There's plenty more complexity here if you delve down into all the specific failure modes. Disks have an awful lot of them, and doing the right thing, or even agreeing on what the right thing is, for every one is difficult. Do you fail and spare out the disk? Do you count the errors and fail it after N of them? Do you rewrite the block, and if so at what address? Do you retry? How many times, and for how long? What if the disk returns correct data but only after a long time (usually caused by internal firmware retries)? And so on.

"Bit rot", i.e., silent bit flips within underlying media, may be real, but it's not directly observable by software and it's only the least interesting tip of the disk failure iceberg.


As much as it affects ZFS, that's my point.


It would be interesting to see comparison between ZFS and Btrfs, ReiserFS in terms of features and development effort. Any idea?


RaiserFS is dead as far as I've read.

btrfs is a shitshow - sorry to having to resort to such words but I will refrain from using it ever again if I have a choice.

If you look at the btrfs wiki there a lot of features but most of these are horrible broken or implemented in a way that's surprising.

It's full of bugs and not-yet-implemented stuff - some stuff that comes to mind:

* RAID is utterly broken: - http://www.spinics.net/lists/linux-btrfs/msg48561.html - http://www.spinics.net/lists/linux-btrfs/msg47845.html

* Lot's of ENOSPC bugs (just look at the mailing list)

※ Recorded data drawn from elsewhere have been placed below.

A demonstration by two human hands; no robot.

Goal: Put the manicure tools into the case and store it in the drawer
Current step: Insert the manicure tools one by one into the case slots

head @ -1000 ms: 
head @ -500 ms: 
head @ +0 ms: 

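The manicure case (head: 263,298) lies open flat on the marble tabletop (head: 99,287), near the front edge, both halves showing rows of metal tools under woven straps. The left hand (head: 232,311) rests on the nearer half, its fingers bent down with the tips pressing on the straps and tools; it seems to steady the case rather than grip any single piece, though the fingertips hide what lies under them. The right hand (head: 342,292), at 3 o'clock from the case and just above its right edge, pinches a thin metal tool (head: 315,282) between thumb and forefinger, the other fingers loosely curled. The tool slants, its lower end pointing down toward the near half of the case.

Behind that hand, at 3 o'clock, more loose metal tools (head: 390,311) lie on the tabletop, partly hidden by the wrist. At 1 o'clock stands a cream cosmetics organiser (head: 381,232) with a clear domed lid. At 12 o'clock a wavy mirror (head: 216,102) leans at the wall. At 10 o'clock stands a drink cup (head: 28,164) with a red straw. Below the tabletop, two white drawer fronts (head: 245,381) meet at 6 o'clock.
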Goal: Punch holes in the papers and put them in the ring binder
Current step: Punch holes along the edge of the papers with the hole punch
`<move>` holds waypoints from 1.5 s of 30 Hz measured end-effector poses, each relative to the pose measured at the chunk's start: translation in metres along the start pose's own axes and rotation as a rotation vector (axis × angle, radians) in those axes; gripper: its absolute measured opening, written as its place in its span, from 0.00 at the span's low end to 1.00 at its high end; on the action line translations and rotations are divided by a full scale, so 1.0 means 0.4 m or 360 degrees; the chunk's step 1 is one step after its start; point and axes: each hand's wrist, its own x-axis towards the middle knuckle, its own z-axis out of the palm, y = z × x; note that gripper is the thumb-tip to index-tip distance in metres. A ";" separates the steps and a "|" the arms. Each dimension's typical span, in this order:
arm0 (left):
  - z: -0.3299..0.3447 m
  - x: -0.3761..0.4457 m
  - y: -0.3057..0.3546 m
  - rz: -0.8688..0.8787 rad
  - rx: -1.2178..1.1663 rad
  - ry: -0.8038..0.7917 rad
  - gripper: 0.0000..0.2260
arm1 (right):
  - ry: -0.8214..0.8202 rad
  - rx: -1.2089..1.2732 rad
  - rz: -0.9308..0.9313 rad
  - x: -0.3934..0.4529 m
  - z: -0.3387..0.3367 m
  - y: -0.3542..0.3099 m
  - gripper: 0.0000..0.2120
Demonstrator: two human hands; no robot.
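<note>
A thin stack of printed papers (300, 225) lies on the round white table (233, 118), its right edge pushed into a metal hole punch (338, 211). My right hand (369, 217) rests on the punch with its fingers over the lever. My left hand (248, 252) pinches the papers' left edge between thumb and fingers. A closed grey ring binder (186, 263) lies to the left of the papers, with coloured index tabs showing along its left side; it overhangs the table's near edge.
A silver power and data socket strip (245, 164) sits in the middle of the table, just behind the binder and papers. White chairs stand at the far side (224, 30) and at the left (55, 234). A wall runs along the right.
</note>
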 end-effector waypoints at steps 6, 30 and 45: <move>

* You need to run the latest kernel (don't try anything below 4.2) - if not: Data corruption bugs, deadlocks

* Quota is utterly broken and continues to be breaking (just look at the mailinglist)

* It's useless for databases or VM images (disabling datacow is a ugly hack IMHO) - e.g. see here: http://blog.pgaddict.com/posts/friends-dont-let-friends-use-...

ZFS is not perfect either especially on Linux it's lacking tight integration into the VM subsystem and at least a few versions ago was prone to deadlocking, too. However it's not eating data and compared to btrfs it's rock solid.



> * RAID is utterly broken: - http://www.spinics.net/lists/linux-btrfs/msg48561.html

sigh From the message that you linked:

"FWIW... Older btrfs userspace such as your v3.17 is "OK" for normal runtime use, assuming you don't need any newer features, as in normal runtime, it's the kernel code doing the real work and userspace for the most part simply makes the appropriate kernel calls to do that work.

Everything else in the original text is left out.